My middle son used to share all his food with the dog - take turns taking bites. He used to pick up bugs and eat them. His diapers were frequently multicolored when crayolas. Then he fed plastic fishing worms to my daughter, his little sister, and when she pooped in her diaper, I thought surely her innards were coming out of her body! They are all in their 20's now and doing just fine, thank you very much!

A little dirt never hurt nobody! In fact, it probably helped them stay healthy!

MBush said...

What drives me crazy? Blankets folded the wrong way on the couch. I know, it makes me sound like some super clean organized freak, but it's not true. In fact usually the blankets don't get folded...oh, and if it were my floor the little guy was eating off of, you'd have to rinse the dog hair off first...that drive me crazy too, Dog Hair. Ugh.

Faith(ful) Reader said...

What drives me crazy? People who say "irregardless" (like that's a real word?) or "preventative." The ones who mix up "there" and "their" work my nerves, too. I guess you can tell that I'm a teacher?

Lisa@BlessedwithGrace said...

First of all, I loved the corn dog post. I was thinking it sounded a lot like my 2 yr old, Grace. We are not talking a "3 second rule." Were talking if it hasn't totally degraded from lying on the playroom floor for a week, she will probably put it in her mouth.
Oh well. She is healthy and life goes on.
It drives me crazy when I get comments from people that, on the surface, seem benign...but you know they aren't. You can "read between the lines". I have one such frequent commenter. She has not active link to her blog or email address, so I can't ever respond to her emails. They get deleted! Who does these people think they are???
And give me a break! Craving soy when you are pregnant. Un-friend that person!!! :-)

Givinya De Elba said...

Oh Melissa I am sorry you got grief over that!

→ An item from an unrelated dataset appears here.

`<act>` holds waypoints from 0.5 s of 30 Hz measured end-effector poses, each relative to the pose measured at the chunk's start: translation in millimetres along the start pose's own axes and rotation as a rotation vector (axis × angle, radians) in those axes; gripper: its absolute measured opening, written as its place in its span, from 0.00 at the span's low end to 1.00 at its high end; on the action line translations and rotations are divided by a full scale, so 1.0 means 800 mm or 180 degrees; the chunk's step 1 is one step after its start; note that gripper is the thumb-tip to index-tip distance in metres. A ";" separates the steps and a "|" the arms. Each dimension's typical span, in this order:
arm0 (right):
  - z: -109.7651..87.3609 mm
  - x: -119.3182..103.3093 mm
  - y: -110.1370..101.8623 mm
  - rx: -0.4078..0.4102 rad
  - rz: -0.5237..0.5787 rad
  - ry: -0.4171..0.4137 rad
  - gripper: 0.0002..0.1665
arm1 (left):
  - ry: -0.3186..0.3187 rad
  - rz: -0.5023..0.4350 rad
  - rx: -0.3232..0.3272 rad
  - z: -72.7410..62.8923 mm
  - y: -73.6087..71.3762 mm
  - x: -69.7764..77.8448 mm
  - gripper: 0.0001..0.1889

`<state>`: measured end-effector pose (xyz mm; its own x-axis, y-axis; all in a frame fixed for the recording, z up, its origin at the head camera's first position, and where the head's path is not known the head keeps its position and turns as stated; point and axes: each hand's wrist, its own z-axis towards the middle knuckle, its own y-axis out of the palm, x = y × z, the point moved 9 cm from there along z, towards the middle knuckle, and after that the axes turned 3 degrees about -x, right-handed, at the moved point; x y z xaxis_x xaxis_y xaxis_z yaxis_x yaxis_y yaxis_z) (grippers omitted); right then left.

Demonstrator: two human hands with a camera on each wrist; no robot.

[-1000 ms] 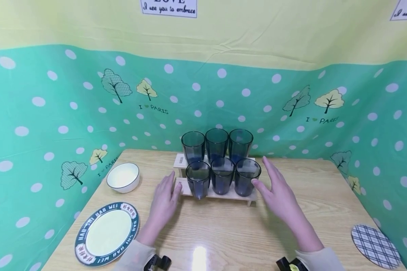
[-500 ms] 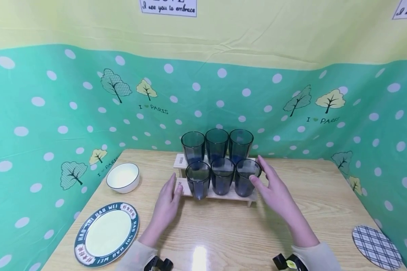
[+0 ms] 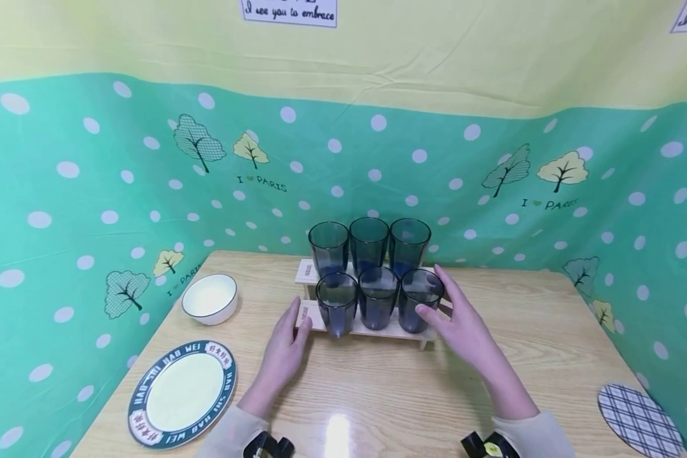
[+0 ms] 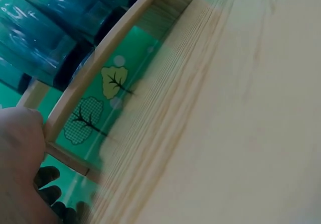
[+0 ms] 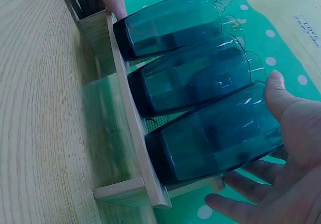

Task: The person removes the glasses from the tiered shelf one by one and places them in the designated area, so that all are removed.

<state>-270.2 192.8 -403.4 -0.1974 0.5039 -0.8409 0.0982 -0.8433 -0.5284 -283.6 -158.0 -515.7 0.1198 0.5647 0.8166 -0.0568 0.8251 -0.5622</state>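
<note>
A two-tier wooden rack carries several dark tinted glasses, three on each tier. My left hand holds the rack's left end, with the thumb at the lower shelf's front corner and the fingers down behind it, as the left wrist view shows. Around the right front glass my right hand is spread. Its thumb reaches the rim, while the straight fingers stay apart from the wall. Beside that glass stand the middle front glass and the left front glass, both upright.
A white bowl stands at the back left of the wooden table. Nearer lies a plate with a dark lettered rim. At the right edge is a round checked mat. A green and yellow cloth hangs behind.
My right hand has moved left, closer to the right front glass, its thumb now overlapping it. My left hand has come onto the rack's left end. The glasses stay in place.
</note>
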 end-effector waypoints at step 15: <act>0.001 0.004 0.005 0.0014 0.0204 0.0027 0.62 | -0.0018 -0.0032 -0.0043 0.001 0.002 -0.005 0.36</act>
<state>-271.6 190.7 -407.8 -0.1826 0.4503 -0.8740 0.1060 -0.8748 -0.4728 -285.0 -158.7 -520.1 0.1147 0.5564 0.8229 -0.0423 0.8304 -0.5556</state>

You know how some people have the 3-second rule? If food is on the floor for 3 seconds or less, then it's still good to eat?

And some people have the 10-second rule?

Well, at our place we have the 3-times-on-the-floor rule.

Just so ya know.

oldwomaninashoe@live.com said...

Are you serious? People were leavin' nasties about a corn dog?!?
What bubble did they raise thier kids in? I had a foster kid pee in a squirt gun & shot my daughters one time. My little darlings grabbed up dog poop & hurled at him. Both girls are now mothers & the boy is an officer in the US Army. I had one son who actually made & ate a booger sandwich. He's now the father of two & I am sooooooo loving what his kids are doing to him.
What drives me up a wall? When my mother, a widow complains she actually had to run her dishwasher. It had only been two days. My husband who was complaining about his flight out of here was too early this morning. I don't care if it is business...he gets to sleep on clean sheets, eat out, talk to grown ups that can blow thier own noses & not change a diaper for 4 whole days.
P.S.
God made dirt! Dirt don't hurt. Live by it.

Trish said...

my children have never......

bwahahaha!

my children wrote the book on gross, where shall I start? As I tyhpe my five year old is on the toilet and just declared to me that he has "poop that looks like a rattlesnake, it even has teeth like a rattlesnake." How he knows that, I don't even want to know.

ya know what drives me crazy? I baked a huge batch of pumpkin cookies w/ penuch frosting (much easier than they sound) with the intent of freezing most of them for later......that didn't happen and I ate ALOT!